VHA has made considerable strides in providing Military Sexual Trauma ( MST) Counseling to both female and male veterans. Readjustment Counseling Service in collaboration with Mental Health and Behavioral Sciences and the WVHP offices have designed systems and programs to ensure all veterans are screened for MST, and receive appropriate counseling and treatment when indicated. The collaborative efforts of these programs ensure that veterans receive timely, sensitive, and comprehensive MST treatment at all VA health care access points.
The WVHP office collaborates with the Patient Care and Pharmacy Services to ensure these program offices remain current and informed relative to unique and changing needs of the women veterans' population.

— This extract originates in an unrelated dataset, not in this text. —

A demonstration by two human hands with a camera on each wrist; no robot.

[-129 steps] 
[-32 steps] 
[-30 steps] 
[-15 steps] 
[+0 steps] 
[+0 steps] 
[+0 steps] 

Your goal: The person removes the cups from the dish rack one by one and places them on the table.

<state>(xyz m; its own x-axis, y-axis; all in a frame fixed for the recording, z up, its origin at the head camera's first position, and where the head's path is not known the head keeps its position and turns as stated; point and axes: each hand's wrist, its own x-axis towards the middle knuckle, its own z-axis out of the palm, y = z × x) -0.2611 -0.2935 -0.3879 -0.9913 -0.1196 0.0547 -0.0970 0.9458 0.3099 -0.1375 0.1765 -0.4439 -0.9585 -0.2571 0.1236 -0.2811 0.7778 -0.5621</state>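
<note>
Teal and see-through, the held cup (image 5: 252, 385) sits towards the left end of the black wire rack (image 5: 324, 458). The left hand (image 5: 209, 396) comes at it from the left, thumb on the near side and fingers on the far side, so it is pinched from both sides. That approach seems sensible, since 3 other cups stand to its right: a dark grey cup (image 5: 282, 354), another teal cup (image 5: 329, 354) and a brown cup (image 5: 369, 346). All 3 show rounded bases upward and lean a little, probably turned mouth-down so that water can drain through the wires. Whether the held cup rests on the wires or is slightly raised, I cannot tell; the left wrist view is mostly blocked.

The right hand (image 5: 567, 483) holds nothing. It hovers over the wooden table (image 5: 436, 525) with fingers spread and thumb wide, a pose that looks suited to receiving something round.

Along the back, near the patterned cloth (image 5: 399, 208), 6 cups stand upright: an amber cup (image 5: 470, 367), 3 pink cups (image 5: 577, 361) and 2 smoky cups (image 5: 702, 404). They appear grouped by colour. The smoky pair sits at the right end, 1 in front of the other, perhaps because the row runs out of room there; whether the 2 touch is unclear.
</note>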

The delivery of health care services to a diverse population of women veterans ranging in age from 20 - 100 years (894 women were 94 year old or older in FY 2001) has been an ongoing challenge for VA. The number of women veterans seeking VA health care is increasing every year. As the Under Secretary has mentioned, in 2000, approximately 150,000 women veterans were seen as outpatients and 13,000 as inpatients. In 2001, these numbers rose to 166,000 outpatients and nearly 14,000 inpatients. In fact, women are the fastest growing segment of the veteran population. In anticipation of increased numbers of women, the next challenge for VA will be to evaluate which health care delivery model demonstrates the best clinical outcomes and are most cost effective in providing care to women. One possibility is to develop a scorecard to measure the efficiency and effectiveness of various models of delivering health care to women.
The WVHP has faced many challenges and instituted strategies that have markedly improved the way health care is provided to women. However, there will be more challenges in the future. Quality improvement is a dynamic process. In 2022, our women veterans health care delivery model will undoubtedly look very different than it does today. The WVHP and the Lead Women Veterans Coordinators, who comprise the Field Advisory Committee, are currently developing performance measures to facilitate this inquiry process and to position ourselves to be responsive to the growing number of women veterans and their changing health care needs. This is a challenge that my office and the dedicated group of Women Veterans Coordinators readily accept.
Mr. Chairman, thank you for this opportunity to provide a report on the status of the National Women Veterans Health Program. I would now be pleased to answer any questions that you or other members of the Subcommittee might have.